Роман Льва Толстого «Воскресение»: Часть вторая. Глава XXXII

Вернувшись домой и найдя у себя на столе записку сестры, Нехлюдов тотчас же поехал к ней. Это было вечером. Игнатий Никифорович отдыхал в другой комнате, и Наталья Ивановна одна встретила брата. Она была в черном шелковом платье по талии, с красным бантом на груди, и черные волосы ее были взбиты и причесаны по-модному. Она, очевидно, старательно молодилась для ровесника-мужа. Увидав брата, она вскочила с дивана и быстрым шагом, свистя шелковой юбкой, вышла ему навстречу. Они поцеловались и, улыбаясь, посмотрели друг на друга. Совершился тот таинственный, невыразимый словами, многозначительный обмен взглядов, в котором все было правда, и начался обмен слов, в котором уже не было той правды. Они не видались со смерти матери.

— Ты потолстела и помолодела, — сказал он.

У нее сморщились губы от удовольствия.

— А ты похудел.

— Ну, что Игнатий Никифорович? — спросил Нехлюдов.

— Он отдыхает. Он не спал ночь.

Много бы тут надо сказать, но слова ничего не сказали, а взгляды сказали, что то, что надо бы сказать, не сказано.

— Я была у тебя.

— Да, я знаю. Я уехал из дома. Мне велико, одиноко, скучно. А мне ничего этого не нужно, так что ты возьми это все, то есть мебель, — все вещи.

— Да, мне сказала Аграфена Петровна. Я была там. Очень тебе благодарна. Но…
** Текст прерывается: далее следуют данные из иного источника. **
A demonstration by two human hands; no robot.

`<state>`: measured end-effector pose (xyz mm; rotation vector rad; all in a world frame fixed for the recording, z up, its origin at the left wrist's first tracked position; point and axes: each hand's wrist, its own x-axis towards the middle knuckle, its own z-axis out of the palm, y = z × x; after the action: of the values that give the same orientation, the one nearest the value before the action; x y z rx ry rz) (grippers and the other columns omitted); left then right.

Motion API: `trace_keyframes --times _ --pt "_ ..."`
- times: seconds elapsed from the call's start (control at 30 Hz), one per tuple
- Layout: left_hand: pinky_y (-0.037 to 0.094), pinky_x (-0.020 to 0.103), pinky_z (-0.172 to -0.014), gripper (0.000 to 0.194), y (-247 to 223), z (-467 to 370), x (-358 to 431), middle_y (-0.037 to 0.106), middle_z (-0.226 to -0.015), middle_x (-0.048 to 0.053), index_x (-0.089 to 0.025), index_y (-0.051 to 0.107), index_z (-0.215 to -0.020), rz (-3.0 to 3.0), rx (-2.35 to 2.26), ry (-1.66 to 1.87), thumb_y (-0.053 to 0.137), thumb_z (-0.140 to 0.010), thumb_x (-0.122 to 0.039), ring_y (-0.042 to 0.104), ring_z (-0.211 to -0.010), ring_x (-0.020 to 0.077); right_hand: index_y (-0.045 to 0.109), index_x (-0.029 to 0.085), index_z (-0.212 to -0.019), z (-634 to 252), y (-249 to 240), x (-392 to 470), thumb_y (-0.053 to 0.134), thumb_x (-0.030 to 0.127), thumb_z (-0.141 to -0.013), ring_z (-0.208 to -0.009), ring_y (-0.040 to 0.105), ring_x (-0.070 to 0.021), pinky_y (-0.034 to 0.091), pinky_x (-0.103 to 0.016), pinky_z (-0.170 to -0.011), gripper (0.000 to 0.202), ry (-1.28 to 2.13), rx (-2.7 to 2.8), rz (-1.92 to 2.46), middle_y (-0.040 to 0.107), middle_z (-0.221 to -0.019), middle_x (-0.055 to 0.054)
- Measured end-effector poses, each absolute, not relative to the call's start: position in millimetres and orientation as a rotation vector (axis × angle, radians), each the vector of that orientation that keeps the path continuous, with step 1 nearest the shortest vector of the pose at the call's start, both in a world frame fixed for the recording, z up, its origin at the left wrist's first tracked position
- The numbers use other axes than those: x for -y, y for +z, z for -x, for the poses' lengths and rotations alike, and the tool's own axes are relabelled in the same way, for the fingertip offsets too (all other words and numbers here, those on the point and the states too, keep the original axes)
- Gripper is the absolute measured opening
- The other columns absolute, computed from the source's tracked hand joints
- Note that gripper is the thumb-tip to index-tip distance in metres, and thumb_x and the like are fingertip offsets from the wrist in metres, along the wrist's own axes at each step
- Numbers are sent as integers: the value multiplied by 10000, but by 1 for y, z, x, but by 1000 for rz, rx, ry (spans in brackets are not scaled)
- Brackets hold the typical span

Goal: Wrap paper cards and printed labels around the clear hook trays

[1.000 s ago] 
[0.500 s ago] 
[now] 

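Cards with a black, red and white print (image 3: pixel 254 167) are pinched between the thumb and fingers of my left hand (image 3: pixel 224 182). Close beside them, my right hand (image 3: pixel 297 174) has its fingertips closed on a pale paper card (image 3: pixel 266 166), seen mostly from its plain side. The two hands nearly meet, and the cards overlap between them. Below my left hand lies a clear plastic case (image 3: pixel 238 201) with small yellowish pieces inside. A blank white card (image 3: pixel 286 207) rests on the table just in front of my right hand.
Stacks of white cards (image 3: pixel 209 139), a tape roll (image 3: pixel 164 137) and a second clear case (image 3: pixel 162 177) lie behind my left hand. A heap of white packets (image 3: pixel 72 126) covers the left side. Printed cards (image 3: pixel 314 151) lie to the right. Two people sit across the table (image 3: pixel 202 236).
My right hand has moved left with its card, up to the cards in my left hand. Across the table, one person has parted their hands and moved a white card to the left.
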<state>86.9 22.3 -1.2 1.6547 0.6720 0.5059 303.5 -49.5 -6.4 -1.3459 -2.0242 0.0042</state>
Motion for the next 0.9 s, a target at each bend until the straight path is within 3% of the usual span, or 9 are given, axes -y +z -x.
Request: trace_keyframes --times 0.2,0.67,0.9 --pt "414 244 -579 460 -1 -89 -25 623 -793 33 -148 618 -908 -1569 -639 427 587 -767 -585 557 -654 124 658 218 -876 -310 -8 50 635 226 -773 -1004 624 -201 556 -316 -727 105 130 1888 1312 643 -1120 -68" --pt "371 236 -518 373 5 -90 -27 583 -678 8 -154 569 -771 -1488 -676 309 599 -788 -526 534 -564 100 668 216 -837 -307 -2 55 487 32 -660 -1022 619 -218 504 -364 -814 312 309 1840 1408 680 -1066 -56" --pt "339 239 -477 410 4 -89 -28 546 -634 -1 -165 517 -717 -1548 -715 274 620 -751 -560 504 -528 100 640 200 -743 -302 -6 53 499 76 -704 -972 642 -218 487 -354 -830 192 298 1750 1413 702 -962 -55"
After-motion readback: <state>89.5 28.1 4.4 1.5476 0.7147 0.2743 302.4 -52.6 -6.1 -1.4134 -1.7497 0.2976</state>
В это время лакей гостиницы принес серебряный чайный прибор.

Они помолчали, покуда лакей расставлял чайный прибор. Наталья Ивановна перешла на кресло против столика и молча засыпала чай. Нехлюдов молчал.

— Ну, что же, Дмитрий, я все знаю, — с решительностью сказала Наташа, взглянув на него.
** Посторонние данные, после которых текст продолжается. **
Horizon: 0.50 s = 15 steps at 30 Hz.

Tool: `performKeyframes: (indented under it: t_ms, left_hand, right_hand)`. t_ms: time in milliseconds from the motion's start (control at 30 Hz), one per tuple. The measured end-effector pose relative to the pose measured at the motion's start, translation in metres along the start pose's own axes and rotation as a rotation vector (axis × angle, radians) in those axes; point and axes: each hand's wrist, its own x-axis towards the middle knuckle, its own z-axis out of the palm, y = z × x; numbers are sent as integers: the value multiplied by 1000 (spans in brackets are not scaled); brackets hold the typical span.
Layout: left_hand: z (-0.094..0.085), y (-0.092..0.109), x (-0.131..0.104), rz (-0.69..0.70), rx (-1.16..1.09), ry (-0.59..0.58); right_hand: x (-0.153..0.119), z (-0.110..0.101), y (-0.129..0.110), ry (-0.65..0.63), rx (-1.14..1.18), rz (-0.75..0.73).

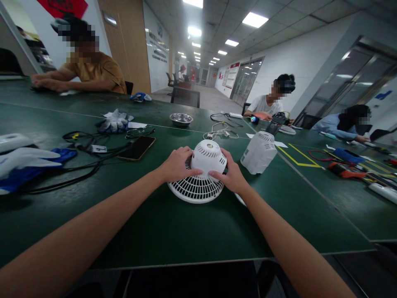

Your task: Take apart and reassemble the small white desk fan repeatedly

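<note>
A white fan head (209, 159) lies on the green table, its round slatted grille (198, 190) downward and its vented motor housing up. My left hand (179, 165) grips the housing from the left, thumb across the front. From the right, my right hand (231, 171) holds the same housing, its thumb almost meeting the left one. To the right stands a white plastic housing (259, 153) with vents on top, apart from my hands. Part of a white curved piece (240, 200) shows beneath my right forearm.
A metal bowl (181, 119) and a white cable (221, 133) lie beyond the fan. On the left are a phone (137, 148), black cables (89, 161) and blue-white gloves (34, 163). A multimeter (345, 170) lies right. Several people sit around the tables.
</note>
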Motion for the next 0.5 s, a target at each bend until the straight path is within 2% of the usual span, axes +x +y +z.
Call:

— Что ж, я очень рад, что ты знаешь.

— Ведь разве ты можешь надеяться исправить ее после такой жизни? — сказала Наталья Ивановна.

Он сидел, не облокотившись, прямо, на маленьком стуле и внимательно слушал ее, стараясь хорошенько понять и хорошенько ответить. Настроение, вызванное в нем последним свиданием с Масловой, еще продолжало наполнять его душу спокойной радостью и благорасположением ко всем людям.
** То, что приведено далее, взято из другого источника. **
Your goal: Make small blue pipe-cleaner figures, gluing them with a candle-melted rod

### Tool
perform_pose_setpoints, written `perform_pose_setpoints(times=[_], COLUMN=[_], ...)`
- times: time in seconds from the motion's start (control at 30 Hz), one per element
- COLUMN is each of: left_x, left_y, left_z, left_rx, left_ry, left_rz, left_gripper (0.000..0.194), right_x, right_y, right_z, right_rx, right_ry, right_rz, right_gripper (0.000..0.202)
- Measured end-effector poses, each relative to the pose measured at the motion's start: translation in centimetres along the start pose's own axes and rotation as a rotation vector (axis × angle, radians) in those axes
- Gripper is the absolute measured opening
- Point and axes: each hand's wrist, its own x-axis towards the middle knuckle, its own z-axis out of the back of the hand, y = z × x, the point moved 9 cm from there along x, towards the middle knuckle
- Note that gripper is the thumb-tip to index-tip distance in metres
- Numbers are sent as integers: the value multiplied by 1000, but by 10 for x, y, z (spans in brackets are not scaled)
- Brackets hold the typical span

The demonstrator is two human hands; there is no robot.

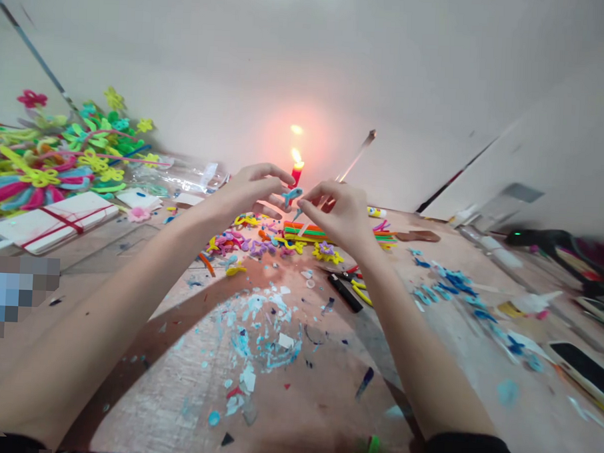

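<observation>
A lit red candle [297,175] stands at the back middle, just behind my hands. Between my hands is a small light-blue fuzzy piece [292,195], close in front of the candle. My left hand [260,188] is beside it on the left, fingers spread apart with nothing in them. My right hand [334,211] has its thumb and forefinger pinched at the blue piece's right side. A long thin stick [356,155] with a dark tip rises from behind the right hand, slanting up to the right.
Colourful fuzzy flowers [38,175] and a white box [56,221] lie at left. Pipe cleaners [306,233], a black tool [345,293] and pliers sit mid-table. Blue pieces [454,281], a glue bottle [531,302] and a phone [583,366] are at right. Paper scraps litter the front.
</observation>
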Motion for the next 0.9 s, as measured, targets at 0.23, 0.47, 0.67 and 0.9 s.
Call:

— Я не ее исправить, а себя исправить хочу, — ответил он.

Наталья Ивановна вздохнула.

— Есть другие средства, кроме женитьбы.

— А я думаю, что это лучшее; кроме того, это вводит меня в тот мир, в котором я могу быть полезен.

— Я не думаю, — сказала Наталья Ивановна, — чтобы ты мог быть счастлив.

— Дело не в моем счастье.

— Разумеется, но она, если у ней есть сердце, не может быть счастлива, не может даже желать этого.

— Она и не желает.

— Я понимаю, но жизнь…

— Что жизнь?

— Требует другого.

— Ничего не требует, кроме того, чтобы мы делали, что должно, — сказал Нехлюдов, глядя в ее красивое еще, хотя и покрытое около глаз и рта мелкими морщинками, лицо.

— Не понимаю, — сказала она, вздохнув.

«Бедная, милая! Как она могла так измениться?» — думал Нехлюдов, вспоминая Наташу такою, какая она была незамужем, и испытывая к ней сплетенное из бесчисленных детских воспоминаний нежное чувство.

В это время в комнату вошел, как всегда, высоко неся голову и выпятив широкую грудь, мягко и легко ступая и улыбаясь, Игнатий Никифорович, блестя своими очками, лысиной и черной бородой.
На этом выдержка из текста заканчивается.